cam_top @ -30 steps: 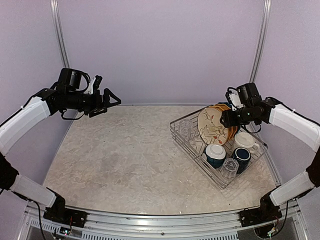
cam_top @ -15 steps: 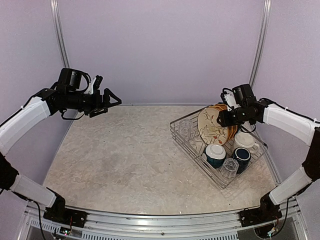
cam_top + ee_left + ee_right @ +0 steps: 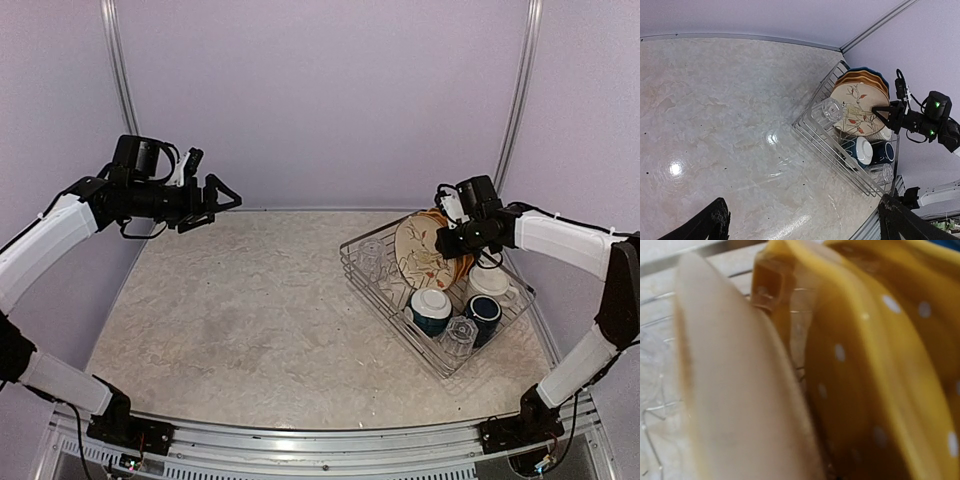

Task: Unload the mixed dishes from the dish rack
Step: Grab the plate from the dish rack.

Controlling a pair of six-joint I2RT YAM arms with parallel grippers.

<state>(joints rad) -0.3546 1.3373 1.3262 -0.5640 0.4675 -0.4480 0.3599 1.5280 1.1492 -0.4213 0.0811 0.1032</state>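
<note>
The dish rack point(image 3: 393, 308) stands at the right of the table. In it the cream floral plate point(image 3: 425, 255) stands upright in front of orange plates point(image 3: 467, 262), with two clear glasses point(image 3: 371, 257) point(image 3: 460, 335), a teal bowl point(image 3: 431, 305), a navy mug point(image 3: 485, 312) and a cream mug point(image 3: 490, 282). My right gripper point(image 3: 447, 236) is at the top edge of the plates and looks open. Its wrist view shows only the cream plate's rim point(image 3: 730, 390), the dotted orange plates point(image 3: 880, 365) and a blue rim point(image 3: 945, 244); its fingers are out of sight. My left gripper point(image 3: 225, 195) hangs open and empty high over the table's far left.
The left wrist view shows the rack point(image 3: 830, 150), the floral plate point(image 3: 857, 107), the blue plate's rim point(image 3: 865, 70) and bare marbled tabletop point(image 3: 730, 125) to the rack's left. Lilac walls close the back and sides.
My right gripper has moved left and a little down toward the upright plates' top edge. The left arm has hardly moved.
</note>
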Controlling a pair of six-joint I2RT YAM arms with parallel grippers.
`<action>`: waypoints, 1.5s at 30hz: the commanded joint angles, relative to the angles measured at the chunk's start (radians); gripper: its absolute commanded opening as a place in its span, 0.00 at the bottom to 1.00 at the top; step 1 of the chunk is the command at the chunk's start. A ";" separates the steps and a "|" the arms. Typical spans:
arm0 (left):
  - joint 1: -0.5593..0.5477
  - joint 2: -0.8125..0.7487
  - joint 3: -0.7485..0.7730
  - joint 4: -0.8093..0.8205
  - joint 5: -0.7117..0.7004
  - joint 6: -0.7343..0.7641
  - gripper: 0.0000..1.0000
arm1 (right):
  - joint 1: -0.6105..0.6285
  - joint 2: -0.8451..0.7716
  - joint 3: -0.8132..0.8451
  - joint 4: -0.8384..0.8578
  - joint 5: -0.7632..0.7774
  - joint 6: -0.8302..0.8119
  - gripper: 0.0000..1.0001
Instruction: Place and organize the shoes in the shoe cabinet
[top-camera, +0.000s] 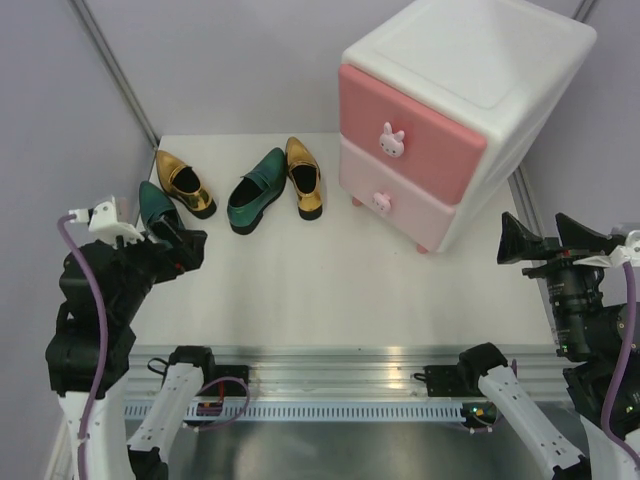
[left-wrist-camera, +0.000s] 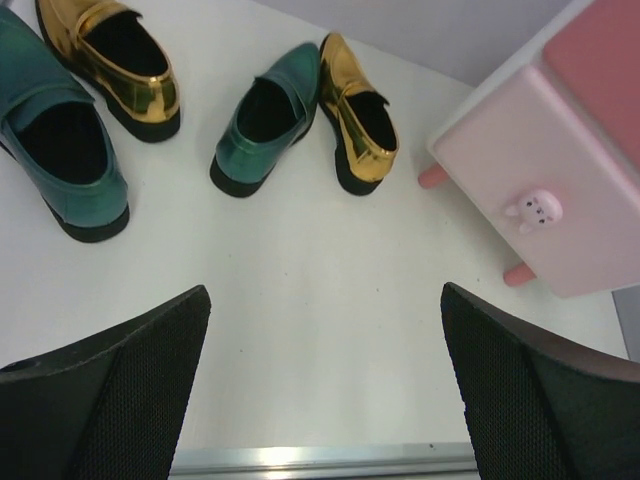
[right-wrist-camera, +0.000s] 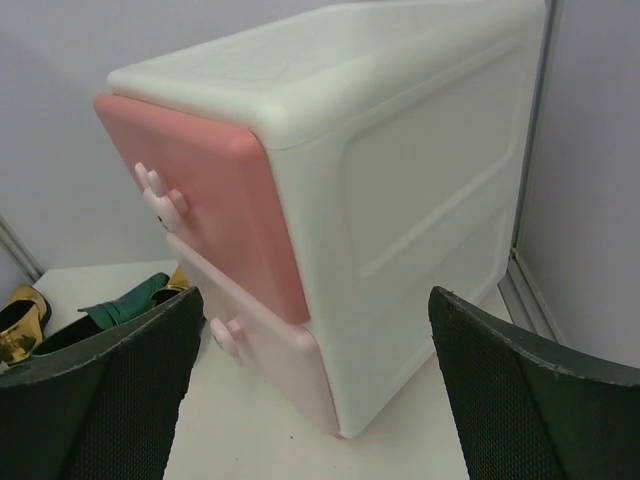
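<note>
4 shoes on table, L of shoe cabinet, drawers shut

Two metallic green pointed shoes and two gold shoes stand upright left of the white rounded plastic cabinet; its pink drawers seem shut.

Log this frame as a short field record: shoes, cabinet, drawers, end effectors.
shoes: four shiny pointed ones on the white table, none stored
left pair: left metallic gold shoe, left metallic green shoe
centre pair: centre metallic green shoe, centre metallic gold shoe, side by side
cabinet: white rounded plastic chest, upright
drawers: upper pink drawer front, lower pink drawer front, both shut
left end effector: open, empty
right end effector: open, empty
</note>
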 joint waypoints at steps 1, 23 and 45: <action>-0.005 0.070 -0.061 0.040 0.084 0.014 1.00 | -0.001 0.008 -0.003 -0.009 -0.043 0.011 0.98; -0.511 0.625 -0.155 0.702 0.097 0.018 1.00 | -0.001 0.045 -0.031 -0.052 -0.169 0.060 0.98; -0.774 1.233 0.117 1.136 -0.031 0.268 0.97 | -0.001 0.027 -0.031 -0.080 -0.275 0.086 0.98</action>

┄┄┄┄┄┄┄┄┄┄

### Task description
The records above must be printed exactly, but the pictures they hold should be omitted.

### Problem solution
cam_top @ -30 steps: 
cam_top @ -15 steps: 
cam_top + ee_left + ee_right @ +0 steps: 

Task: Unload the mixed dishes from the dish rack
Step: Grab the plate from the dish rack.

Controlling a pair of six-joint I2RT YAM arms with parallel grippers.

<state>(joints rad) -0.3546 1.3373 1.3262 -0.5640 0.4675 -0.4480 0.3599 1.5280 1.1492 -0.4213 0.0811 0.1032</state>
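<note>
The dish rack point(image 3: 393, 308) stands at the right of the table. In it the cream floral plate point(image 3: 425, 255) stands upright in front of orange plates point(image 3: 467, 262), with two clear glasses point(image 3: 371, 257) point(image 3: 460, 335), a teal bowl point(image 3: 431, 305), a navy mug point(image 3: 485, 312) and a cream mug point(image 3: 490, 282). My right gripper point(image 3: 447, 236) is at the top edge of the plates and looks open. Its wrist view shows only the cream plate's rim point(image 3: 730, 390), the dotted orange plates point(image 3: 880, 365) and a blue rim point(image 3: 945, 244); its fingers are out of sight. My left gripper point(image 3: 225, 195) hangs open and empty high over the table's far left.
The left wrist view shows the rack point(image 3: 830, 150), the floral plate point(image 3: 857, 107), the blue plate's rim point(image 3: 865, 70) and bare marbled tabletop point(image 3: 730, 125) to the rack's left. Lilac walls close the back and sides.
My right gripper has moved left and a little down toward the upright plates' top edge. The left arm has hardly moved.
</note>
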Controlling a pair of six-joint I2RT YAM arms with parallel grippers.
`<action>`: waypoints, 1.5s at 30hz: the commanded joint angles, relative to the angles measured at the chunk's start (radians); gripper: its absolute commanded opening as a place in its span, 0.00 at the bottom to 1.00 at the top; step 1 of the chunk is the command at the chunk's start. A ";" separates the steps and a "|" the arms. Typical spans:
arm0 (left):
  - joint 1: -0.5593..0.5477
  - joint 2: -0.8125..0.7487
  - joint 3: -0.7485..0.7730
  - joint 4: -0.8093..0.8205
  - joint 5: -0.7117..0.7004
  - joint 6: -0.7343..0.7641
  - gripper: 0.0000..1.0000
arm1 (right):
  - joint 1: -0.6105..0.6285
  - joint 2: -0.8451..0.7716
  - joint 3: -0.8132..0.8451
  - joint 4: -0.8384..0.8578
  - joint 5: -0.7632..0.7774
  - joint 6: -0.8302..0.8119
  - gripper: 0.0000..1.0001
Instruction: Place and organize the shoes in the shoe cabinet
[top-camera, +0.000s] 
[left-wrist-camera, +0.000s] 
[right-wrist-camera, +0.000s] 
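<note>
4 shoes on table, L of shoe cabinet, drawers shut

Two metallic green pointed shoes and two gold shoes stand upright left of the white rounded plastic cabinet; its pink drawers seem shut.

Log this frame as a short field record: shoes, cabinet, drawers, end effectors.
shoes: four shiny pointed ones on the white table, none stored
left pair: left metallic gold shoe, left metallic green shoe
centre pair: centre metallic green shoe, centre metallic gold shoe, side by side
cabinet: white rounded plastic chest, upright
drawers: upper pink drawer front, lower pink drawer front, both shut
left end effector: open, empty
right end effector: open, empty
</note>
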 joint waypoints at steps 1, 23 and 45: <action>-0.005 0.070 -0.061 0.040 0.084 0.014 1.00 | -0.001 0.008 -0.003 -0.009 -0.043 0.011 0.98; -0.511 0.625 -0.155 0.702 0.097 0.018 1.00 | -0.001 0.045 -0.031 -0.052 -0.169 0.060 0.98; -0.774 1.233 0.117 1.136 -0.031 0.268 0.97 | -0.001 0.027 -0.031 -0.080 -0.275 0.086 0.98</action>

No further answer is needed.